Was this the first time she rode the bicycle - does anyone know? Is she new to this?


----------



## spookyload (Jan 30, 2004)

She finished her sprint in the middle of the road. She moved eight feet to her left for no reason along the left barrier. Yes there were people there she hit. There is no reason for her to swerve that hard after a sprint with her hands off the bars. My guess is she hit a slick spot or bump in the road. The person she hit was maybe two feet from the barrier, not in the middle of the road.


----------



## ibericb (Oct 28, 2014)

55x11 said:


> What are you TALKING about? What barriers?!!
> 
> She was in the middle of the road.
> 
> The only reason she was "swerving" is to avoid a guy who decided to park himself right in the middle of the road. Of all "blame the victim" posts, this has to take the cake.


You haven't been paying attention. She was on the left side, lost control, and veered left into those who were standing on the left side. Use the links with video and photos that show what happened.


----------



## BCSaltchucker (Jul 20, 2011)

there probably should have been more run-out area.

Also, this is why they always made us amateur riders cross the finish with hands on the bars - under control on the brakes at all times. So for pros coming in at 60kph+ - more run out area when it is a flat fast sprint finish type.

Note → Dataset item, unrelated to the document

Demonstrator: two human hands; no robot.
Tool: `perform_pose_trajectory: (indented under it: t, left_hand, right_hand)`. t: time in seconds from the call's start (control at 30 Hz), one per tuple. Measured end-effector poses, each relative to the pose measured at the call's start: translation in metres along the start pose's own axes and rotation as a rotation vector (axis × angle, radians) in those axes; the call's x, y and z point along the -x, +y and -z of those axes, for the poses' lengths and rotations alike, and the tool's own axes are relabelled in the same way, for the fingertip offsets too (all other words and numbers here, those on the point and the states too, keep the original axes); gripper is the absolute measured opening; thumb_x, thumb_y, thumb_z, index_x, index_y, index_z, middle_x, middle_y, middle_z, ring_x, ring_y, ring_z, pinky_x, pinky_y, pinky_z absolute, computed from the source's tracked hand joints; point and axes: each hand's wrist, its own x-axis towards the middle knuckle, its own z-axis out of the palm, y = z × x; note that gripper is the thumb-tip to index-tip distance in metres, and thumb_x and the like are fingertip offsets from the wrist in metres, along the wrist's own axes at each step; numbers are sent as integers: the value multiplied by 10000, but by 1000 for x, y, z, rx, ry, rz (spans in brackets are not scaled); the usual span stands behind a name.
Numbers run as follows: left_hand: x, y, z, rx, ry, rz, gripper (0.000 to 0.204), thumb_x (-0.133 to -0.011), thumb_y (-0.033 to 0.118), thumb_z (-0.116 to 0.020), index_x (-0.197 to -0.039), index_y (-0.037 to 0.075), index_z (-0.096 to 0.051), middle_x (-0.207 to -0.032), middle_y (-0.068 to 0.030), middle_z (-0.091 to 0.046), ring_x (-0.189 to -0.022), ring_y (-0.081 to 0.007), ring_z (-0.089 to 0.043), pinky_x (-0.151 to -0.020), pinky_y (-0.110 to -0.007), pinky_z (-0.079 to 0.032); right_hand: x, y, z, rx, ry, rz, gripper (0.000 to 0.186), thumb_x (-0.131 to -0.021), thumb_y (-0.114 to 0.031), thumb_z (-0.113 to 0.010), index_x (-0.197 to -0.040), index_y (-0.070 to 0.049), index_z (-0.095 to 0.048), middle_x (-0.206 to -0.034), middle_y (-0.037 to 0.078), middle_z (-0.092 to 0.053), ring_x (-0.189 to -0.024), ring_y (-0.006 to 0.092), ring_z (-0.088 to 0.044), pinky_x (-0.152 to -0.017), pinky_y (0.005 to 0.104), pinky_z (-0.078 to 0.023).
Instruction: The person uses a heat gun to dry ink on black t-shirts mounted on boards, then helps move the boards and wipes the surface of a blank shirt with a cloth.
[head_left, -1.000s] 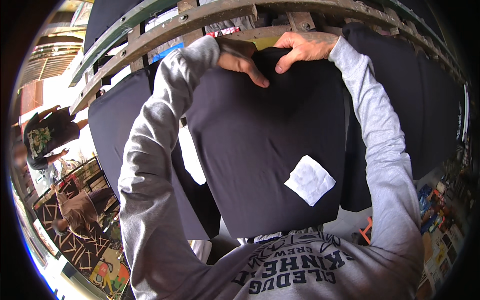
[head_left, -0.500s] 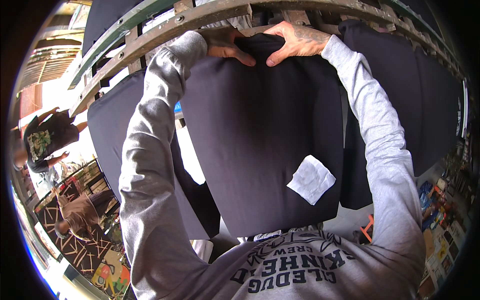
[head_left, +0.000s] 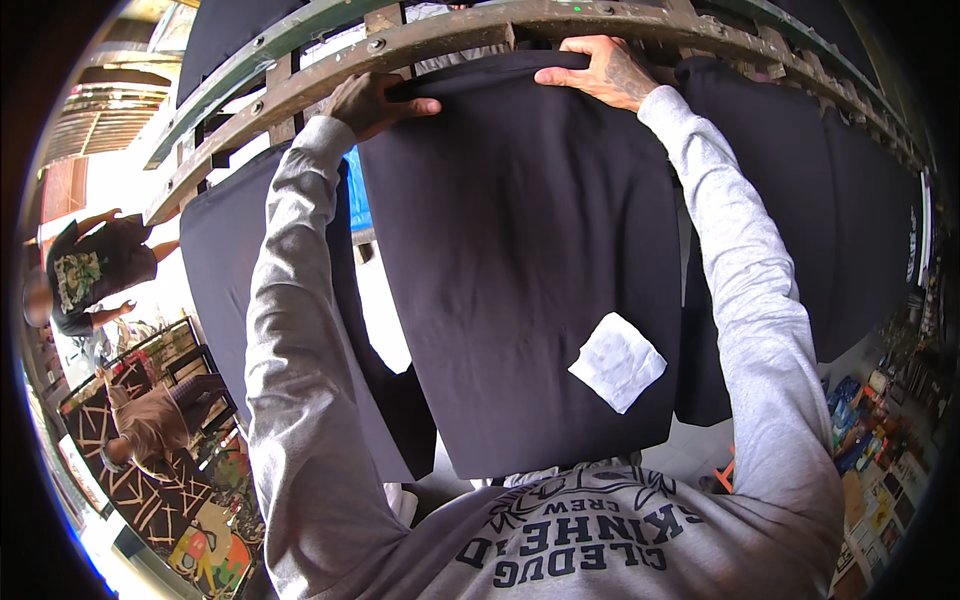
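A black cloth lies over a long board in front of me, with slight creases down its middle. At its far left corner my left hand grips the edge, thumb on top and fingers mostly hidden behind. My right hand holds the far edge further right, its thumb pointing inward over the cloth. Between the two hands the far edge is spread wide. A crumpled white square, like paper or thin fabric, rests on the near right part of the cloth.
Curved metal rails run beyond the cloth. More black-covered boards stand to the left and right. A person in a dark shirt and one in brown are off to the left. Assorted items sit at the lower right.
My hands have moved apart along the far edge, the left one farther left and the right one slightly right. The bunched cloth between them has spread out flatter.
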Motion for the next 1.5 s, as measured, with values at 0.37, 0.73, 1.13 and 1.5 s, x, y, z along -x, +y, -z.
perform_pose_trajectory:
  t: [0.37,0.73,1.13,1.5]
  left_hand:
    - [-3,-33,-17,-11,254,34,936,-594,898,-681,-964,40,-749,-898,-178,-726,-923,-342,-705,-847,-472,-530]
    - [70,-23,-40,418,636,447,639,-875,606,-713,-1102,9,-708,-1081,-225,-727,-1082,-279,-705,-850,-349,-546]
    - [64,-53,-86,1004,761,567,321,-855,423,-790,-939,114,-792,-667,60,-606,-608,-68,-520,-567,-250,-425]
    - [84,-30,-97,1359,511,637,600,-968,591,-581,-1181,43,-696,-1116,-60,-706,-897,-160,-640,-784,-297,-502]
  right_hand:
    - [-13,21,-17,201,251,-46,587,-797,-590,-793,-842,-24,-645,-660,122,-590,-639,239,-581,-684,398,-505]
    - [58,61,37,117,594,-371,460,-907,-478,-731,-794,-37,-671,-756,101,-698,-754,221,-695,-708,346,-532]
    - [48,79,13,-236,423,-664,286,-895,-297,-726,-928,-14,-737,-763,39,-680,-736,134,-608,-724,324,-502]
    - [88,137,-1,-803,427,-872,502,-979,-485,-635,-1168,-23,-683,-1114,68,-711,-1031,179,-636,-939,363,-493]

I do not see it as the photog's fault, and sure Lizzy swerved. But with more run out length, this would not have happened


----------



## 32and3cross (Feb 28, 2005)

55x11 said:


> Was this the first time she rode the bicycle - does anyone know? Is she new to this?


How ignorant are you?


----------



## RRRoubaix (Aug 27, 2008)

55x11 said:


> Was this the first time she rode the bicycle - does anyone know? Is she new to this?





32and3cross said:


> How ignorant are you?


I believe you'll find that is sarcasm, not ignorance.


----------